Lower down are entries containing pictures. Copy exactly, without those pictures, the lines from the line with "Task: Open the" through the line with "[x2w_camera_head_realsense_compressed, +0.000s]".
(Data for the task Opens)
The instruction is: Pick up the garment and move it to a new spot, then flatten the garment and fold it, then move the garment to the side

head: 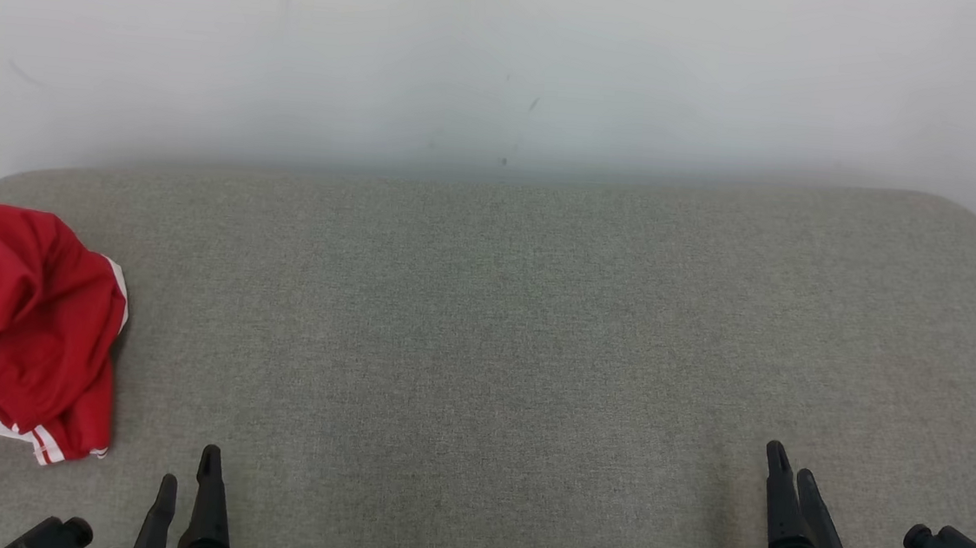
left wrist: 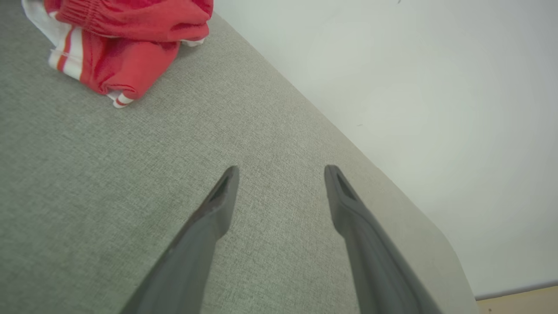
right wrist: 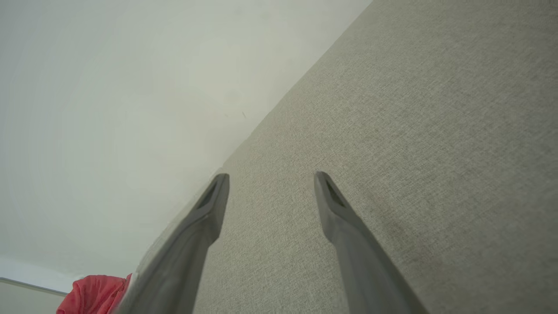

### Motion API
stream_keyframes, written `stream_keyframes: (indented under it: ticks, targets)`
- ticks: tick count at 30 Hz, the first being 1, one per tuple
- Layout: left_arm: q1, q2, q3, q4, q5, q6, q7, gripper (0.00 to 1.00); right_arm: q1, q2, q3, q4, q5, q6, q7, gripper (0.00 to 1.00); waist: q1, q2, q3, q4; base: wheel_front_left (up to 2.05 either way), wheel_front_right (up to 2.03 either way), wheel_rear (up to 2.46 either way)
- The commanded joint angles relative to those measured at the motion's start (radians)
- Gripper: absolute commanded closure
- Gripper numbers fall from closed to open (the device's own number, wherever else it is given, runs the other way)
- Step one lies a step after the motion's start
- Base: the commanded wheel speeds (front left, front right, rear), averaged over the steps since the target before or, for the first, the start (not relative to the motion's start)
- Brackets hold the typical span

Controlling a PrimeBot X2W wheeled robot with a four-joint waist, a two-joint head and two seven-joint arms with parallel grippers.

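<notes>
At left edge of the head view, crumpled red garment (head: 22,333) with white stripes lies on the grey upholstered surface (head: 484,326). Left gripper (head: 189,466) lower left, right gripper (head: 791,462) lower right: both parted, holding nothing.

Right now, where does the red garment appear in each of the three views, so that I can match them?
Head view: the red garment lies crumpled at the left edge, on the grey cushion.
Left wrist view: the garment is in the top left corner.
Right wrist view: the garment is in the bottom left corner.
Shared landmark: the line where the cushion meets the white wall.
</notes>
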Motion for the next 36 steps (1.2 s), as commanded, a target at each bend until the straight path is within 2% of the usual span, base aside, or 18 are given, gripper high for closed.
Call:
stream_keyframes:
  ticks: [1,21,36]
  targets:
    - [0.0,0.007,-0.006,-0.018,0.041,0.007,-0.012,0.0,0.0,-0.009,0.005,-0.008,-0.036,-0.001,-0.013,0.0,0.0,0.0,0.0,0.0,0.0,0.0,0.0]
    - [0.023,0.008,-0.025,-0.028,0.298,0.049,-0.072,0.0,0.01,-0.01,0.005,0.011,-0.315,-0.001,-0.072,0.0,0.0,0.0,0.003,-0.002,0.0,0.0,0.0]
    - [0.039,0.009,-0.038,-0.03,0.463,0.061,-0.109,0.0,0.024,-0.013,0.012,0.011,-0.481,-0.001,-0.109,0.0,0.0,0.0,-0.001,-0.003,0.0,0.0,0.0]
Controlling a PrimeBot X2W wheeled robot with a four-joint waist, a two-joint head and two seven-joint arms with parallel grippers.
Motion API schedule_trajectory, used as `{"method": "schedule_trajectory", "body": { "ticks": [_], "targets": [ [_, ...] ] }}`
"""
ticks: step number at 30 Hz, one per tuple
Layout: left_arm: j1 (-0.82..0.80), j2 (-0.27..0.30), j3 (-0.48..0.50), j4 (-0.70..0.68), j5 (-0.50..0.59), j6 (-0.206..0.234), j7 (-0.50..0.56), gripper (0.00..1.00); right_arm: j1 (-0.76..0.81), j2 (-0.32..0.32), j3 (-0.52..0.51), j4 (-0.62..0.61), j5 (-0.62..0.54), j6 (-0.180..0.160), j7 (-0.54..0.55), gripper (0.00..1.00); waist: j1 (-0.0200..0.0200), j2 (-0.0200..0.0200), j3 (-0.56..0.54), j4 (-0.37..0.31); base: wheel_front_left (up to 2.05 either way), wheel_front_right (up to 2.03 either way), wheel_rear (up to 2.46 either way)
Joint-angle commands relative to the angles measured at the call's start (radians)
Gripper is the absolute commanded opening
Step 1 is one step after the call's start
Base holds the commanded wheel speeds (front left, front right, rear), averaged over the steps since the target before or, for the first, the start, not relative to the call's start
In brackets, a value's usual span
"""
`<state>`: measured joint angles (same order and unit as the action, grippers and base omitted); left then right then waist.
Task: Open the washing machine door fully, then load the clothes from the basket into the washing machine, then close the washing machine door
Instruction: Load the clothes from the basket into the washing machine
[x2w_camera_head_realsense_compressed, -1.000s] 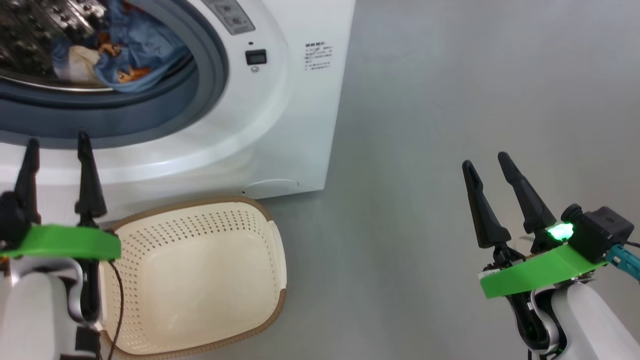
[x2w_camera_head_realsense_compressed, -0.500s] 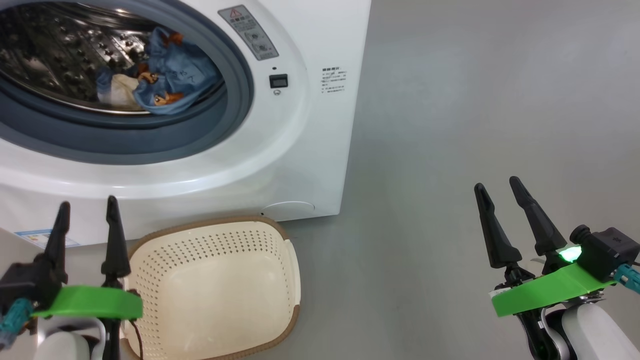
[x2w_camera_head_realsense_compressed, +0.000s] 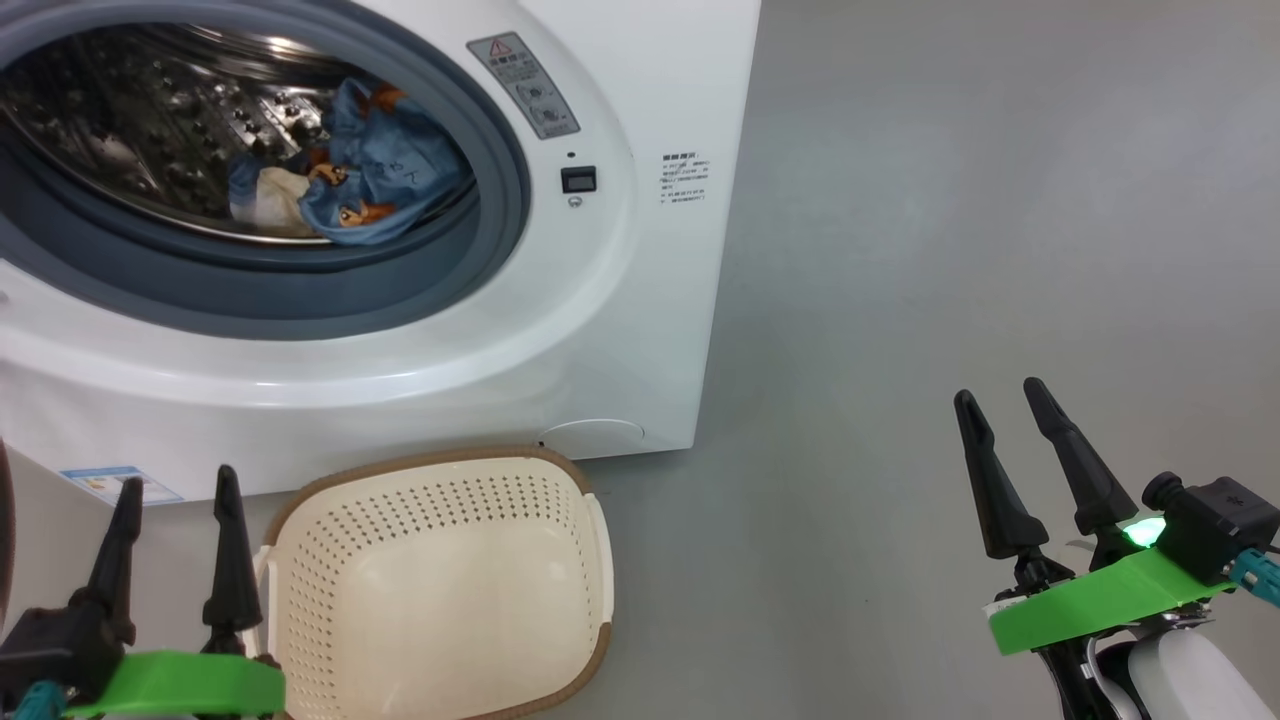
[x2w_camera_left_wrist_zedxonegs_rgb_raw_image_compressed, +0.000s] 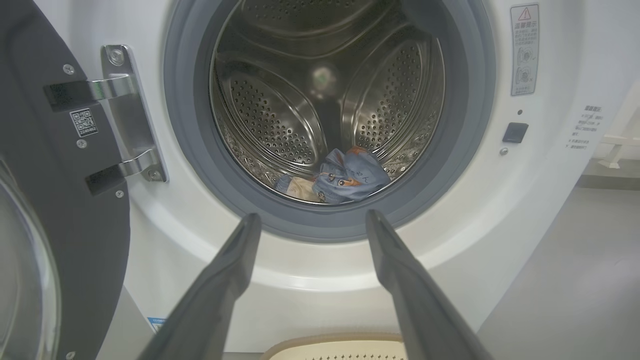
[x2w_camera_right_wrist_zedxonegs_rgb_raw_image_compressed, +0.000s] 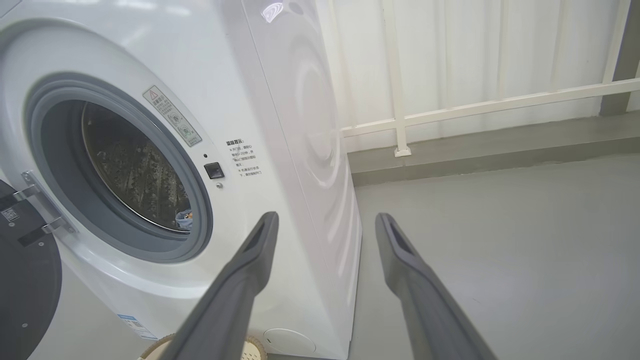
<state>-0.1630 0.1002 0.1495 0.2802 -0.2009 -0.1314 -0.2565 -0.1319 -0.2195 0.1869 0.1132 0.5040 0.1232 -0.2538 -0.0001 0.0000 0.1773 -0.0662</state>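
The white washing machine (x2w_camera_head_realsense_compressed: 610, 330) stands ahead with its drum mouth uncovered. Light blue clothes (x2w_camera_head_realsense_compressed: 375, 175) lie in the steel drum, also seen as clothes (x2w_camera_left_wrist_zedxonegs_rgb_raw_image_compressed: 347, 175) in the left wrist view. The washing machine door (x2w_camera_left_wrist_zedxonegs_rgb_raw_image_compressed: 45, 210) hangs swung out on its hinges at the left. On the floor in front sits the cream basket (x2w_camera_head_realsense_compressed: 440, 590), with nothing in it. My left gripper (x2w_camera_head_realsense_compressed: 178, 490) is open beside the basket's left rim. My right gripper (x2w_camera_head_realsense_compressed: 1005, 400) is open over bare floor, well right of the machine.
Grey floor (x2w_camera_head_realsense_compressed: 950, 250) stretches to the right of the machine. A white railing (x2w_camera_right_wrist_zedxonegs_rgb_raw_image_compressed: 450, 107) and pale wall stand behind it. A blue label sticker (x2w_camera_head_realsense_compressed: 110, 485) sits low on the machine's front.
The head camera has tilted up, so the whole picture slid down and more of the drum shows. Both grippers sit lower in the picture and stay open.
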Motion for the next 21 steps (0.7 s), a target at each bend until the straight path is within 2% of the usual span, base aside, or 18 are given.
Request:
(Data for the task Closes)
### Completed task
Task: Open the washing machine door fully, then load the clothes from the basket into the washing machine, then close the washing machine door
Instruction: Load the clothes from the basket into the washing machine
[x2w_camera_head_realsense_compressed, -1.000s] 
[x2w_camera_head_realsense_compressed, -0.500s] 
[x2w_camera_head_realsense_compressed, +0.000s] 

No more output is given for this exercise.